╭─ DATA PROVIDED

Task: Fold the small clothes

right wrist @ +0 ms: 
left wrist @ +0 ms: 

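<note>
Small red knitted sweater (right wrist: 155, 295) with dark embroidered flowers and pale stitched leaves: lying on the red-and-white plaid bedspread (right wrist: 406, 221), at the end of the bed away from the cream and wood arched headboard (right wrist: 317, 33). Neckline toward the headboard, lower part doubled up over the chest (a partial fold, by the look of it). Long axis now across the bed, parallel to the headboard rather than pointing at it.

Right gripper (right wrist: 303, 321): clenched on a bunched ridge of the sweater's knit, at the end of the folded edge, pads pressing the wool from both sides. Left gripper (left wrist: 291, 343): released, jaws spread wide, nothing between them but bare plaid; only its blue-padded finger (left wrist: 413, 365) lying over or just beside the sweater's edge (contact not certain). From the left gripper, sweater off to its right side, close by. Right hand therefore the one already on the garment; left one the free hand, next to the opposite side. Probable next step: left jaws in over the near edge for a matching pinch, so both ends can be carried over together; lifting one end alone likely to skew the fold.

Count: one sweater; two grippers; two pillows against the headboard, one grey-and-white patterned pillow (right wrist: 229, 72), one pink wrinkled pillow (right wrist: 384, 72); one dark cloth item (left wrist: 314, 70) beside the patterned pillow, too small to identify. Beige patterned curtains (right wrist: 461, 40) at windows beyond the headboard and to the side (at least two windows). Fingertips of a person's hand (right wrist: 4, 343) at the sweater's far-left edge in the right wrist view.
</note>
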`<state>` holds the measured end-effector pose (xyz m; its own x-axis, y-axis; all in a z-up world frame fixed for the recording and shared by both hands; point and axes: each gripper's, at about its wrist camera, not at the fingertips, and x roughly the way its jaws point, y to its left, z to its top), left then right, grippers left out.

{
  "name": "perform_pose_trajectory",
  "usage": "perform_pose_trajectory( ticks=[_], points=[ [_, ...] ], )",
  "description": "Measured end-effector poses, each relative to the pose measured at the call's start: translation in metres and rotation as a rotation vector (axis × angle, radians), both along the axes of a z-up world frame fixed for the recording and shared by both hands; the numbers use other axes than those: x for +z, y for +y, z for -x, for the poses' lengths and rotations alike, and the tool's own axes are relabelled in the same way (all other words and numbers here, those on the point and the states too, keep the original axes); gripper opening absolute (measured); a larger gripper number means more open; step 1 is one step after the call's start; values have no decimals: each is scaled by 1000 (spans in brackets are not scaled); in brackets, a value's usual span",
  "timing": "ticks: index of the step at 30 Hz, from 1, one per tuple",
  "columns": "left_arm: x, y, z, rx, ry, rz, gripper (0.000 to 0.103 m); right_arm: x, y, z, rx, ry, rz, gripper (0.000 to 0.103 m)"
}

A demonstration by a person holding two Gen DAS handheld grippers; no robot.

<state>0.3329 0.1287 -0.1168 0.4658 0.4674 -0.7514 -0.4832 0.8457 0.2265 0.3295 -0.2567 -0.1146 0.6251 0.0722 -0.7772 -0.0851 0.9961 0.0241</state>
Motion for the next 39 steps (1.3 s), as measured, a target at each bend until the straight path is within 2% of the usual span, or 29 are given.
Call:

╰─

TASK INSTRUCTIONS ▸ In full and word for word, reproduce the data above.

TASK SOLUTION ▸
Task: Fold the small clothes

right wrist @ +0 ms: 
left wrist @ +0 ms: 

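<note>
Small red knitted sweater (right wrist: 155, 295) with dark embroidered flowers and pale stitched leaves: lying on the red-and-white plaid bedspread (right wrist: 406, 221), at the end of the bed away from the cream and wood arched headboard (right wrist: 317, 33). Neckline toward the headboard, lower part doubled up over the chest (a partial fold, by the look of it). Long axis now across the bed, parallel to the headboard rather than pointing at it.

Right gripper (right wrist: 303, 321): clenched on a bunched ridge of the sweater's knit, at the end of the folded edge, pads pressing the wool from both sides. Left gripper (left wrist: 291, 343): released, jaws spread wide, nothing between them but bare plaid; only its blue-padded finger (left wrist: 413, 365) lying over or just beside the sweater's edge (contact not certain). From the left gripper, sweater off to its right side, close by. Right hand therefore the one already on the garment; left one the free hand, next to the opposite side. Probable next step: left jaws in over the near edge for a matching pinch, so both ends can be carried over together; lifting one end alone likely to skew the fold.

Count: one sweater; two grippers; two pillows against the headboard, one grey-and-white patterned pillow (right wrist: 229, 72), one pink wrinkled pillow (right wrist: 384, 72); one dark cloth item (left wrist: 314, 70) beside the patterned pillow, too small to identify. Beige patterned curtains (right wrist: 461, 40) at windows beyond the headboard and to the side (at least two windows). Fingertips of a person's hand (right wrist: 4, 343) at the sweater's far-left edge in the right wrist view.
</note>
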`<state>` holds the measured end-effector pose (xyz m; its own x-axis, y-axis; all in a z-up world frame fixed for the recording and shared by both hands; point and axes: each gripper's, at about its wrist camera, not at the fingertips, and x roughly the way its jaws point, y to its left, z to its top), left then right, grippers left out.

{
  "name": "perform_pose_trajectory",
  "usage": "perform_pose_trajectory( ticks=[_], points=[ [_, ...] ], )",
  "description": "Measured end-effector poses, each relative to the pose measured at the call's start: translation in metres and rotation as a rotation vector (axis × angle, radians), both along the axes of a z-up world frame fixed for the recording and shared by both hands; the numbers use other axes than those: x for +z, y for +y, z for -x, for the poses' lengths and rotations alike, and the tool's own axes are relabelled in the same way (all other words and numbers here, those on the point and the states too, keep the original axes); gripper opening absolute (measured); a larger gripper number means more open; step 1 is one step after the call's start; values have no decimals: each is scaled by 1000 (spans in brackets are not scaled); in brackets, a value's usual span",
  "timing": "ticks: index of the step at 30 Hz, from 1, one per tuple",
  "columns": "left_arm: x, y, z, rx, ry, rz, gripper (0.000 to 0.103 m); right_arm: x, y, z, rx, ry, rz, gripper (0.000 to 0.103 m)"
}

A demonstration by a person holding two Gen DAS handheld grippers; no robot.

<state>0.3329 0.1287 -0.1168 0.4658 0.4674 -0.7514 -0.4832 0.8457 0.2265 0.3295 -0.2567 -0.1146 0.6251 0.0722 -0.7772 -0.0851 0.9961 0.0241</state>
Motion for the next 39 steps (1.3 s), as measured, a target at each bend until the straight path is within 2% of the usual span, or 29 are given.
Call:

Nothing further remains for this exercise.